Mediterranean diet reduces heart attack and stroke risk by 30%
26th February 2013
Results of a study published in The New England Journal of Medicine this month show that the Mediterranean diet supplemented with extra-virgin olive oil or tree nuts reduces by 30 percent the risk of suffering a cardiovascular death, a myocardial infarction or a stroke.
The research is part of the project PREDIMED, a multicentre trial carried out between 2003 and 2011 to study the effects of the Mediterranean diet on the primary prevention of cardiovascular diseases. A total of 7,447 people following major cardiovascular risk factors participated in the study. They were divided into three dietary intervention groups: a Mediterranean diet supplemented with extra-virgin olive oil, a Mediterranean diet supplemented with nuts (walnuts, almonds, hazelnuts) and a low-fat diet (animal and vegetable). A dietician visited the patients every three months and they attended dietary training group sessions, in which they received detailed information about the Mediterranean and the low-fat diet and the food included in each one.
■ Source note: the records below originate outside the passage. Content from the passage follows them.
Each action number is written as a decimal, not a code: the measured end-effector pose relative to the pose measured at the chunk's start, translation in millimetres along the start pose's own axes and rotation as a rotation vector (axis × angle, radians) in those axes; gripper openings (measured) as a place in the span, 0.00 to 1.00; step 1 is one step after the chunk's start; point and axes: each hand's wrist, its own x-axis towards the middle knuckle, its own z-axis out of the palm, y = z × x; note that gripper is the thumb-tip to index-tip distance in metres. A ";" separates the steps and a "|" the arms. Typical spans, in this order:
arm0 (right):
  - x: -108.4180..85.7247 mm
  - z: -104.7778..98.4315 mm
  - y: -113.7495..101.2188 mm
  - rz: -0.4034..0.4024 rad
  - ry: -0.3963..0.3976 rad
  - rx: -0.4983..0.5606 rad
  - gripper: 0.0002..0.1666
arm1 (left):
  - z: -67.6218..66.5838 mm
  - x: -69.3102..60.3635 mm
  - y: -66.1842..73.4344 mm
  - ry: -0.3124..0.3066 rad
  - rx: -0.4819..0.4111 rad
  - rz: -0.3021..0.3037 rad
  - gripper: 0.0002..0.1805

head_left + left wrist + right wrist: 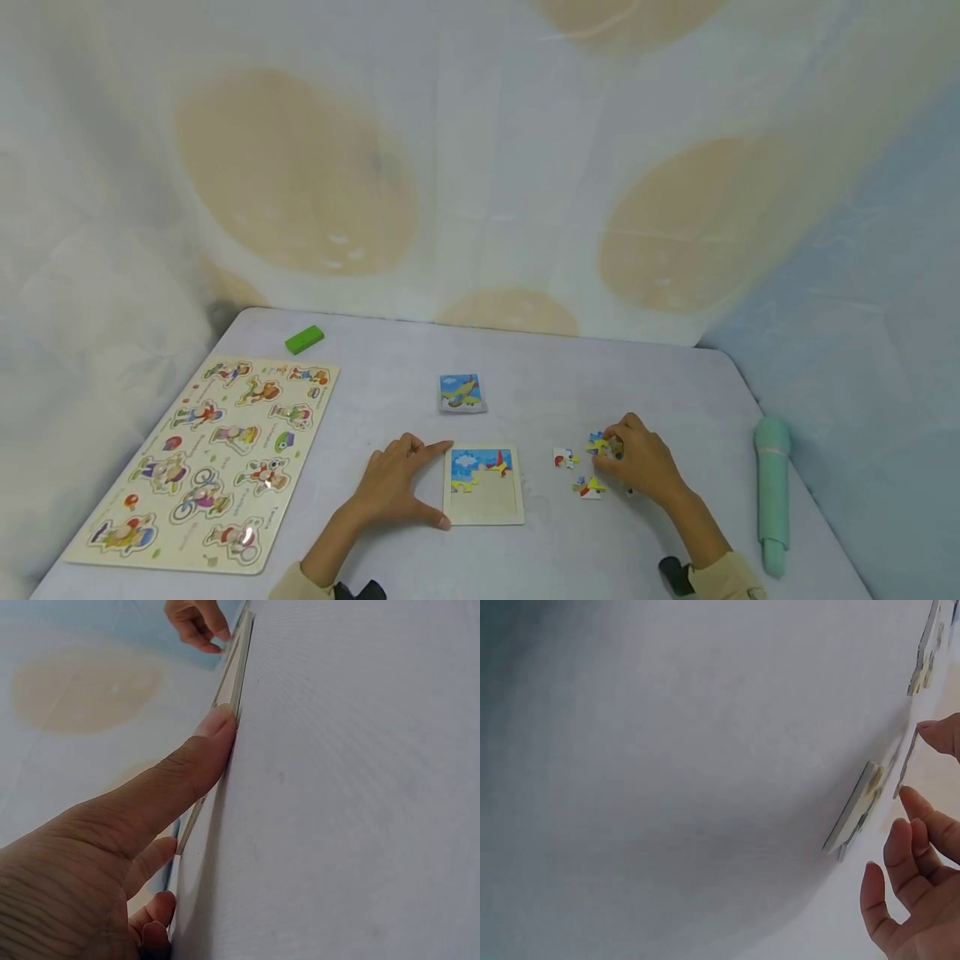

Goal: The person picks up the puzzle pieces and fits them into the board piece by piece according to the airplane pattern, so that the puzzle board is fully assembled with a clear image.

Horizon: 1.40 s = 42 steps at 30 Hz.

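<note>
A small square jigsaw tray (487,507) lies in front of me, its upper part filled with blue-sky pieces and a red-and-yellow one. My left hand (393,483) spans its left side, index finger at the top corner and thumb at the bottom corner, as the thumb (202,746) in the left wrist view confirms. To the right, my right hand (647,467) pinches a thin jigsaw piece (908,761) on edge between thumb and finger. Loose jigsaw pieces (590,488) lie around that hand, which partly hides some of them.
A square picture (461,392) of a yellow plane lies behind the tray. On the left are a large peg puzzle board (281,527) and a green block (303,339). A mint-green cylindrical object (773,500) lies near the table's right edge.
</note>
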 end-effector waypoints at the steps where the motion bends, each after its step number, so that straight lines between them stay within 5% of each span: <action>1: -0.3 -0.4 0.1 -0.004 0.005 0.002 0.22 | -0.2 -0.1 0.2 0.000 0.000 0.000 0.59; 12: -3.2 -2.1 -18.2 -0.023 0.017 0.104 0.18 | -2.1 -2.0 0.8 -0.006 -0.006 -0.004 0.58; 26: -10.0 13.3 -79.8 -0.188 -0.027 0.153 0.17 | -1.1 -1.8 0.2 -0.004 -0.003 0.007 0.58; 42: -8.9 35.8 -119.6 -0.338 -0.078 0.124 0.15 | -0.9 -1.0 0.2 -0.002 0.001 0.017 0.58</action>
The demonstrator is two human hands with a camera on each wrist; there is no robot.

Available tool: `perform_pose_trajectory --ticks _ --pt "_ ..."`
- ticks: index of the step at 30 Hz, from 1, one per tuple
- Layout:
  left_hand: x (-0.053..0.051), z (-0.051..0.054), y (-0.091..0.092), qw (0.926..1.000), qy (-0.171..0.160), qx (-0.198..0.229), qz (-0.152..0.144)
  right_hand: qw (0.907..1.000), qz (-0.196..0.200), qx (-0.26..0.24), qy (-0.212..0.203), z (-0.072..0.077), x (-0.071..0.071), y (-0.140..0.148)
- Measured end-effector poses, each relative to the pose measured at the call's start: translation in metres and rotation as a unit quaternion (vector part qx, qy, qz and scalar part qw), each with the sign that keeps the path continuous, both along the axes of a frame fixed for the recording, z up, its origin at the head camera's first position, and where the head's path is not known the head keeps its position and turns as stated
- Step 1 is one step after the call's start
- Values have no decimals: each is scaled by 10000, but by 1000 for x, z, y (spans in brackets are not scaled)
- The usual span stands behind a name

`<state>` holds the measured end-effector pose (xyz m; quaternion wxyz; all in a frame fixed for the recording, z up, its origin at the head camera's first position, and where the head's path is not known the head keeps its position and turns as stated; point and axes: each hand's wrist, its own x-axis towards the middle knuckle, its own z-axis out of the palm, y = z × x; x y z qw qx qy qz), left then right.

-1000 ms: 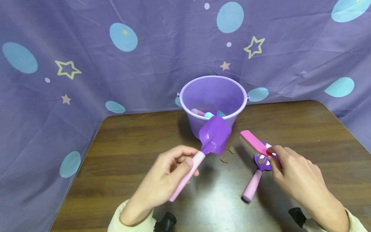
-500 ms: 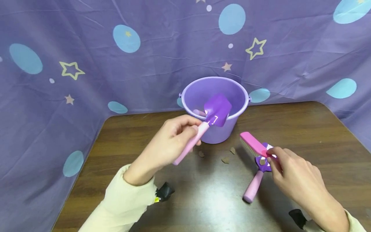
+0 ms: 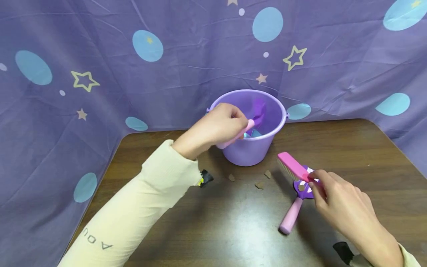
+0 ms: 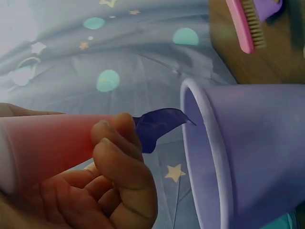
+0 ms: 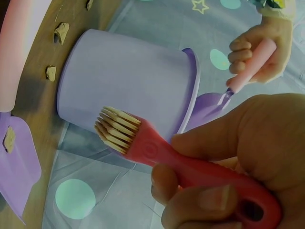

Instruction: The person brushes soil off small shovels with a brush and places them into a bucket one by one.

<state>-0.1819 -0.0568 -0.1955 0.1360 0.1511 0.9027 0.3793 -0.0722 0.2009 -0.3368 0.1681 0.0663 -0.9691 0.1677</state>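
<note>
My left hand point(image 3: 224, 124) grips the pink handle of a toy shovel point(image 4: 57, 143) at the near left rim of a purple bucket point(image 3: 247, 152). Inside the bucket's mouth, the shovel's purple blade points down and to the right. My right hand point(image 3: 347, 194) pinches a pink brush point(image 3: 291, 165), bristles downward. Below that brush a second purple shovel point(image 3: 291, 217) lies on the table, its pink handle toward me. On its blade sits a brown flake point(image 5: 9, 139). Part of this blade is hidden behind the brush and my right fingers.
Several brown flakes point(image 3: 259, 185) lie on the wooden table point(image 3: 200, 222) in front of the bucket. Light blue things point(image 3: 255, 133) show inside the bucket, partly covered. Right behind the bucket hangs a purple curtain point(image 3: 186, 92) with stars and blue spots.
My left hand has moved forward and up to the bucket, and the shovel blade has gone from in front of the rim to inside it, turned downward. My right hand stays nearly still.
</note>
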Motion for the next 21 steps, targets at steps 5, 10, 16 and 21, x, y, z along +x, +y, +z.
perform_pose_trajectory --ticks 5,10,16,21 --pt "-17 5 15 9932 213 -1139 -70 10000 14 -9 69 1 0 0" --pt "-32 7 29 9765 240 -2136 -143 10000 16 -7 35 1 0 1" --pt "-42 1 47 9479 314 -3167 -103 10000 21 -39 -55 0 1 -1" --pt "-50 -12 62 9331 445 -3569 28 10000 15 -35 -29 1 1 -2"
They were also provided with shopping lists, menus and recipes adapted to each type of diet and each season of the year.
During the study, those participants who followed either of the two types of Mediterranean diet received free extra-virgin olive oil (one litre per week), and nuts (30 grams per day; 15 grams of walnuts, 7.5 grams of almonds and 7.5 grams of hazelnuts).
After five years, it has been proved that participants who followed either of the two types of Mediterranean diet showed a substantial reduction in the risk of suffering a cardiovascular death, a myocardial infarction or a stroke.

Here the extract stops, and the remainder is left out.